◆ **Brief**
Across the records below, how many lines include the word "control"? State only the number.

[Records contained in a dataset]
---*---

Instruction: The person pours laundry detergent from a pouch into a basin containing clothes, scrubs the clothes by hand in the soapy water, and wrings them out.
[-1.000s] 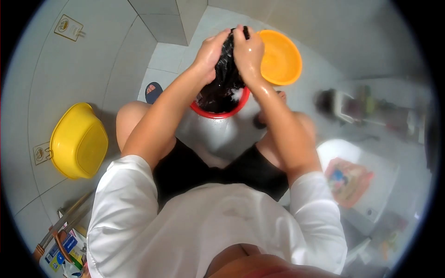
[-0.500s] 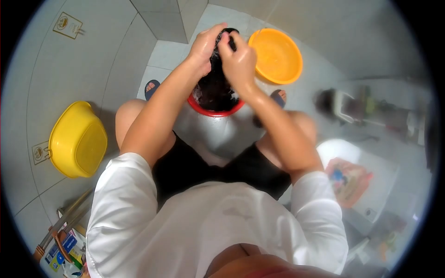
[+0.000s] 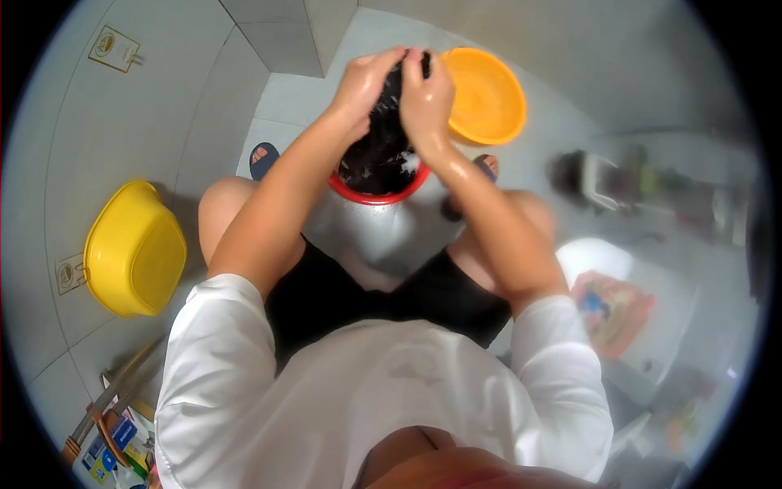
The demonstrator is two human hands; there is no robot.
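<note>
A wet black cloth (image 3: 379, 151), flecked with white suds, rises out of a red basin (image 3: 376, 198) on the floor between my feet. My left hand (image 3: 365, 88) is closed on the cloth's raised left side. Facing it, my right hand (image 3: 427, 99) grips the right side, its fingers curled round the fabric near the top. Both hands are wet and close together above the basin. White foam shows at the basin's right inner edge. What garment the cloth is, I cannot tell.
An orange basin (image 3: 487, 96) stands on the tiled floor just right of my right hand. A yellow basin (image 3: 134, 248) hangs from a wall hook on the left. At right, a pink plastic bag (image 3: 612, 314) lies on a white surface. Boxes (image 3: 114, 444) sit lower left.
My hands have shifted slightly against each other, and the right fingers have turned over the cloth's top. More of the black cloth shows between them. The basins stay in place.
</note>
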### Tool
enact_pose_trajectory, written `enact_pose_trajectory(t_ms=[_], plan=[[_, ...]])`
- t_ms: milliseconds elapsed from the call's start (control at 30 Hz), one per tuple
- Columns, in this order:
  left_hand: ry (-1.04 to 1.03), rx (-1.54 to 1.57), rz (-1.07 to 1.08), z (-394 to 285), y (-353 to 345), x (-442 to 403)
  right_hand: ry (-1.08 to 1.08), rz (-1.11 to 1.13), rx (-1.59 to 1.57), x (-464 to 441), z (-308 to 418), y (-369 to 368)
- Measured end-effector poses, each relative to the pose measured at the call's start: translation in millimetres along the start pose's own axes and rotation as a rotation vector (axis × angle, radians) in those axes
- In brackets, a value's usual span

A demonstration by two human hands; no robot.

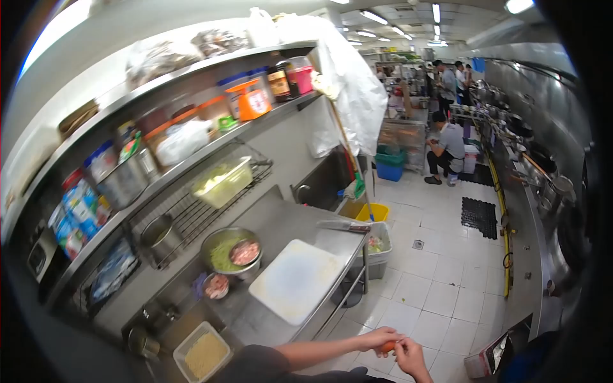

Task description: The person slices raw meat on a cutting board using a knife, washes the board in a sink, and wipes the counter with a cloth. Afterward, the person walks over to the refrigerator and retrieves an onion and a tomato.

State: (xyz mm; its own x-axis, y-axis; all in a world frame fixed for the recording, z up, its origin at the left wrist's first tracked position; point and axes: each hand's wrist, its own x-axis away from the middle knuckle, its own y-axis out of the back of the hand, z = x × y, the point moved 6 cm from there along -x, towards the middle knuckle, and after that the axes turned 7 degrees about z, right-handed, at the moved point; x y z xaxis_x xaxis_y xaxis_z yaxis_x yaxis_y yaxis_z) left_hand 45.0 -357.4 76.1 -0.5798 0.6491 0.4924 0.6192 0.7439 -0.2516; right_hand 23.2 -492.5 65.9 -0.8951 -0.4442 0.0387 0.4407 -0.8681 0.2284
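Observation:
My left hand (pixel 377 338) reaches in from the lower left, fingers curled around a small orange-red, carrot-like piece (pixel 387 346). The fingers of my right hand (pixel 411 357) are pinched against the other end of that piece. Both hands hover over the tiled floor, off the front edge of the steel counter (pixel 249 319). To their upper left, a white cutting board (pixel 297 281) lies on the counter. A knife (pixel 345 226) rests beyond the board near the counter's edge.
A steel bowl (pixel 209 250) of shredded greens holds a smaller bowl of pink meat (pixel 245 253). Nearby are another meat bowl (pixel 216 286) and a tub of yellowish food (pixel 203 352). A bin (pixel 380 262) stands past the counter. A person (pixel 450 147) crouches farther down the aisle.

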Motion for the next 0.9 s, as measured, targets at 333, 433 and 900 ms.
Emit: enact_pose_trajectory(t_ms=[333,433,900], plan=[[0.100,0.259,0.074,-67,54,-235,-0.057,-0.222,-0.159,-95,-69,186],[0.129,0.172,0.047,-108,87,-275,-0.138,0.040,-0.532,-157,-62,215],[-0.715,-1.434,-1.589,-665,503,8,-0.300,0.200,-0.827,-575,-95,337]])
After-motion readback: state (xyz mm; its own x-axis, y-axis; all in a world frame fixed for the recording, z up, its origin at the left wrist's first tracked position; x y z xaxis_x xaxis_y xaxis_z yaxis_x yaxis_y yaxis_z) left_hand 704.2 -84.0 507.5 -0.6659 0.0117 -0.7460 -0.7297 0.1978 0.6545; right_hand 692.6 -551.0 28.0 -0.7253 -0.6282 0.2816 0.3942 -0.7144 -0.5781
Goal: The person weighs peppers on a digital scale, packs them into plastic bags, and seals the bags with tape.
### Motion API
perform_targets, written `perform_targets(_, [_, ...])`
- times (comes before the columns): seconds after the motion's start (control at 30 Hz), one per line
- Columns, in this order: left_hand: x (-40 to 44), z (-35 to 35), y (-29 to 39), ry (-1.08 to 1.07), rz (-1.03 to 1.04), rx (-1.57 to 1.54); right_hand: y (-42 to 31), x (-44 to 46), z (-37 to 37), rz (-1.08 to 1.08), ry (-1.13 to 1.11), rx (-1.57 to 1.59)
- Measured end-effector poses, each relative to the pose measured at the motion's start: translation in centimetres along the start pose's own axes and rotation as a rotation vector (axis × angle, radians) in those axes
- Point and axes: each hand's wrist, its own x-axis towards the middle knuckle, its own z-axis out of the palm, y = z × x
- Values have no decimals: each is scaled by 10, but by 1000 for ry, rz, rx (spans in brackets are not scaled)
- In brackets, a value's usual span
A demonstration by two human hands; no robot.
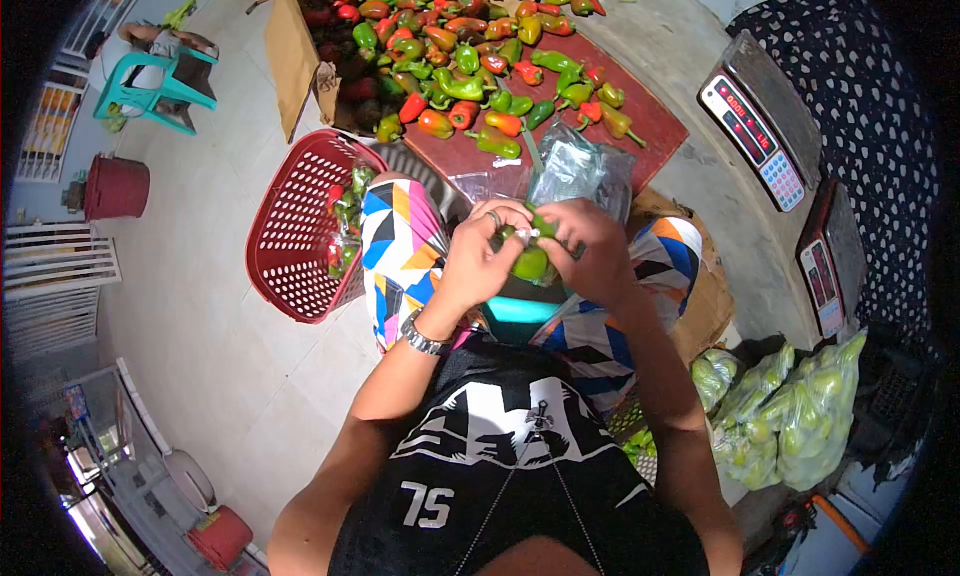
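Between my hands, over my lap, is a small clear plastic bag of green peppers [531, 266]. My left hand [484, 251] pinches the gathered top of the bag from the left, a ring and a metal watch showing on that arm. From the right, my right hand [592, 248] closes its fingers on the same bunched plastic; its fingertips are partly hidden. Just beyond them, a stack of clear plastic bags [582, 176] lies on the front edge of a red board [655, 141]. Loose red, orange and green peppers [465, 86] are heaped on that board.
A red perforated basket [290, 226] with bagged peppers stands left of my knees. Two digital scales [750, 126] sit at the right. Large plastic bags of green produce [815, 416] rest at lower right. Further left are a teal chair [150, 91] and a red bucket [118, 188].
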Motion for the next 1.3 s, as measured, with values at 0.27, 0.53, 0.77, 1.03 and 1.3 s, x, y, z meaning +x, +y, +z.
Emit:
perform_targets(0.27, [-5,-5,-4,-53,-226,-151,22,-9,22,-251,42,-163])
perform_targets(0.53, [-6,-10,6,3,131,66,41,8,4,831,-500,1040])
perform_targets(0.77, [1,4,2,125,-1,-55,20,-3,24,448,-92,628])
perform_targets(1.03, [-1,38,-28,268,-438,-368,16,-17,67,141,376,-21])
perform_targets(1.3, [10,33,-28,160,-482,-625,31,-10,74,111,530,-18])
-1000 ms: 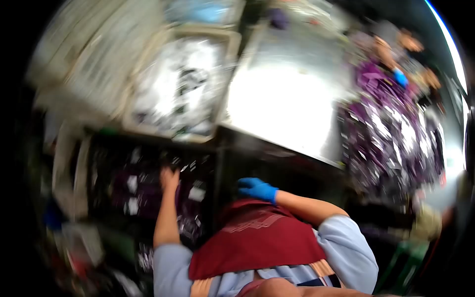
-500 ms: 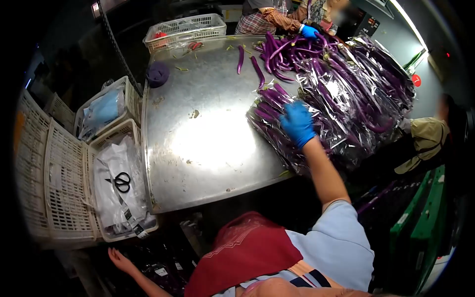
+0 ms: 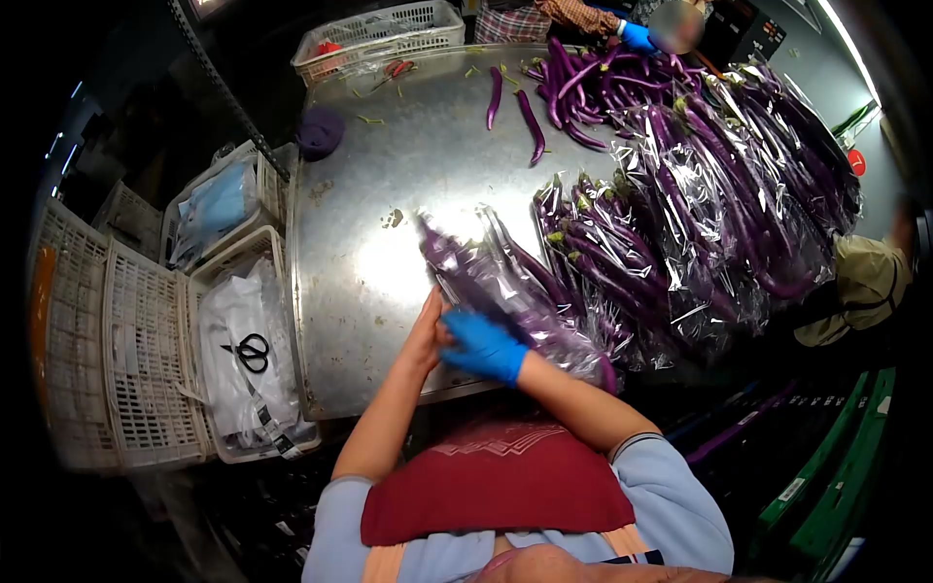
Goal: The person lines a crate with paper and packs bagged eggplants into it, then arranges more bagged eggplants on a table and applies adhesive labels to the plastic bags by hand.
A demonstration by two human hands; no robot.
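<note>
My bare left hand (image 3: 426, 335) is at the table's near edge, fingers stretched upward beside a clear plastic bag of long purple eggplants (image 3: 476, 277). Against it, my right hand (image 3: 483, 348) in a blue glove overlaps the bag's lower side; its fingers are blurred, and whatever may be between the two hands is hidden. The bag lies slanted on the metal table (image 3: 355, 209), partly blurred. To its right, another bag of eggplants (image 3: 607, 248) lies with more bagged eggplants (image 3: 729, 189) beyond.
Loose eggplants (image 3: 593, 87) are piled at the back, by a co-worker's blue-gloved hand (image 3: 639, 37). Black scissors (image 3: 251, 354) rest on plastic bags in a white crate (image 3: 280, 233) at left. A purple roll (image 3: 319, 133) sits at the table's left edge. Green crates (image 3: 841, 466) stand at right.
My right hand has come left and nearer from the bagged pile. My left hand has risen from below the table to meet it. A bag of eggplants now lies farther left, by my hands.
</note>
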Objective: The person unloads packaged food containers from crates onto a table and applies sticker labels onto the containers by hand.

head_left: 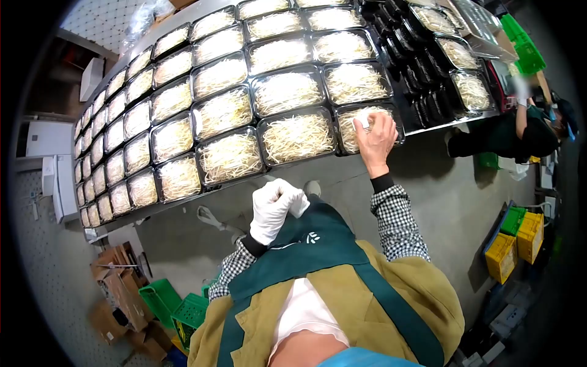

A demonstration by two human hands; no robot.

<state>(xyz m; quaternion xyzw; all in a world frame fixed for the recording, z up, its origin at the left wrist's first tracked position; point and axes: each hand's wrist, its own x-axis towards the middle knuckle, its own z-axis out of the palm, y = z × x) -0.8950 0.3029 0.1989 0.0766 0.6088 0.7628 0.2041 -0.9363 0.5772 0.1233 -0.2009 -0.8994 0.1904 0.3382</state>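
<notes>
My right hand [376, 142], bare, is over the near-right tray of bean sprouts [347, 125], its fingers bent around something small and white. My left hand [275, 208], in a white glove, is curled closed in front of my apron, below the table's near edge; whether it holds anything is hidden. Beside the right hand's tray sits another black tray of sprouts [298, 136], and one more [231, 156] lies further left. Rows of similar filled trays cover the table.
Stacks of black trays [422, 79] stand right of the rows, with filled trays [471, 92] beyond them. A person in dark clothes [532, 131] is at the table's right end. Yellow crates [529, 235] are on the floor at right, green crates [162, 300] at lower left.
</notes>
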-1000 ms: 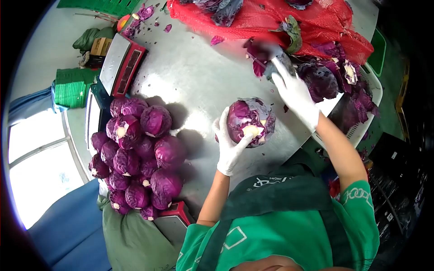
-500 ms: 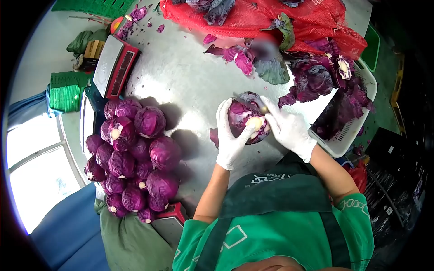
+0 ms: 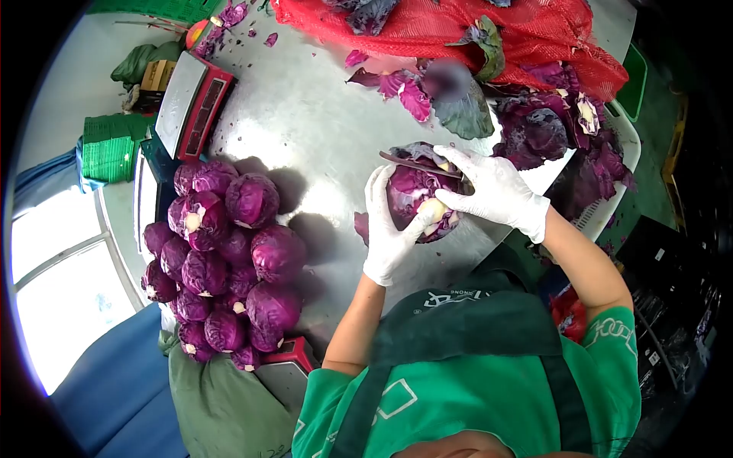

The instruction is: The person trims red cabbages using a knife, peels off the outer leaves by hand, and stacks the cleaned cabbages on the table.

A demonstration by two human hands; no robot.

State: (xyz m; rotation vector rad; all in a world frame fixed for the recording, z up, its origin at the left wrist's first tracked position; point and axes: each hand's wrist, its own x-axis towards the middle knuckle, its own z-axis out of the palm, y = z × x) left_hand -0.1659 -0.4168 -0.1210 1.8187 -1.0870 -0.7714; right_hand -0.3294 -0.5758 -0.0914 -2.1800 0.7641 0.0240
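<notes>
A red cabbage (image 3: pixel 412 195) with its pale stem end facing me rests at the middle of the metal table. My left hand (image 3: pixel 389 229), in a white glove, grips its left side, the thumb near the stem. From the right, my gloved right hand (image 3: pixel 496 191) pinches a dark outer leaf (image 3: pixel 420 163) that stands partly away from the cabbage's top. Several trimmed cabbages (image 3: pixel 229 263) are piled to the left. Beyond my hands lie loose purple and green leaves (image 3: pixel 462 111).
A red mesh bag (image 3: pixel 458 38) lies along the far side. At the right, a white basket (image 3: pixel 630 145) holds cabbage leaves. A red and silver scale (image 3: pixel 191 107) stands at the far left, and another (image 3: pixel 294 362) is near the table's front edge.
My right hand has come back from the loose leaves at the far side to the cabbage and now holds an outer leaf, lifted from its top. Leaves have been dropped beside the mesh bag.
</notes>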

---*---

◆ **Your solution**
2